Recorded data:
____
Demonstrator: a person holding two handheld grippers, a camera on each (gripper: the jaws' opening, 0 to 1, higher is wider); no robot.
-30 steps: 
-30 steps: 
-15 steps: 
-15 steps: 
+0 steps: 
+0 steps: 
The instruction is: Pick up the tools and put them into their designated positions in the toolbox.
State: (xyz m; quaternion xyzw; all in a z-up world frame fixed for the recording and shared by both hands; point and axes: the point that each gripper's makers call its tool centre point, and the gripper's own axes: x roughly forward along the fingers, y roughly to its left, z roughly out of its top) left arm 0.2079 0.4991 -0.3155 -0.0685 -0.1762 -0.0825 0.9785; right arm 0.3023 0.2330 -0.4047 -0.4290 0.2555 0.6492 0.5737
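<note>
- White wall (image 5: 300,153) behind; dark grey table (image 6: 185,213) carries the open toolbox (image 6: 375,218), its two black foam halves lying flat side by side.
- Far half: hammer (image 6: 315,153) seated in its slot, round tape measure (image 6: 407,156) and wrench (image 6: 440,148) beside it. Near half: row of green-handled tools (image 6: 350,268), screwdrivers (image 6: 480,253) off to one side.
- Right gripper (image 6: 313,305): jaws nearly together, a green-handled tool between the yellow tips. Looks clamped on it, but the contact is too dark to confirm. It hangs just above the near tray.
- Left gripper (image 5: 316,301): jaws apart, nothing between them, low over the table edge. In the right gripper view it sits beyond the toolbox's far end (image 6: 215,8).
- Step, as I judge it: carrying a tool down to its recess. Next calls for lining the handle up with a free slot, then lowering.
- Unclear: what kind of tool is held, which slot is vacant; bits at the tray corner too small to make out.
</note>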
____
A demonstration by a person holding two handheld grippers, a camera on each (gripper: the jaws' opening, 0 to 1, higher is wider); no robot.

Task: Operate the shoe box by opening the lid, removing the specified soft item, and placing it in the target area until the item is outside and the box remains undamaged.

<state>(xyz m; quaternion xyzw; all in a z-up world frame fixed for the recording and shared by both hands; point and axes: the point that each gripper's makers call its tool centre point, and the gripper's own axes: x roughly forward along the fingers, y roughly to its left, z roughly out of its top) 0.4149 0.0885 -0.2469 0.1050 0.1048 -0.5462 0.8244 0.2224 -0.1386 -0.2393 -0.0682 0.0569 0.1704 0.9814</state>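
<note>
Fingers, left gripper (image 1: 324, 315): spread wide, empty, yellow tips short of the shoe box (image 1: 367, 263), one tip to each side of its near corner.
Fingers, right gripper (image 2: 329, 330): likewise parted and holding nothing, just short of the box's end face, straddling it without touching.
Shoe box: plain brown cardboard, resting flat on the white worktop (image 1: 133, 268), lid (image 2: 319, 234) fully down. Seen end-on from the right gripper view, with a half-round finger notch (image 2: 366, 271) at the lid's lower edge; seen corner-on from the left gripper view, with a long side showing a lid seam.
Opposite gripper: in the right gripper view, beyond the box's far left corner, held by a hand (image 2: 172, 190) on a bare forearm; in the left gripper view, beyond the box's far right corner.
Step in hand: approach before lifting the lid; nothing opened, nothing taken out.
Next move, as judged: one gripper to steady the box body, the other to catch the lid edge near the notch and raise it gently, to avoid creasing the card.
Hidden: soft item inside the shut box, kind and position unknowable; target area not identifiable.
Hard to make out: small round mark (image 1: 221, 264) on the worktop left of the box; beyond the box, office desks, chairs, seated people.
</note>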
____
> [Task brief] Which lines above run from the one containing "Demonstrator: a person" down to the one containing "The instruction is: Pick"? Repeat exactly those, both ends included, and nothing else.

> [Answer below]
Demonstrator: a person holding two handheld grippers, a camera on each (gripper: the jaws' opening, 0 to 1, higher is wider); no robot.
-30 steps: 
-30 steps: 
-15 steps: 
-15 steps: 
+0 steps: 
+0 steps: 
The instruction is: Pick up the tools and put them into their designated positions in the toolbox.

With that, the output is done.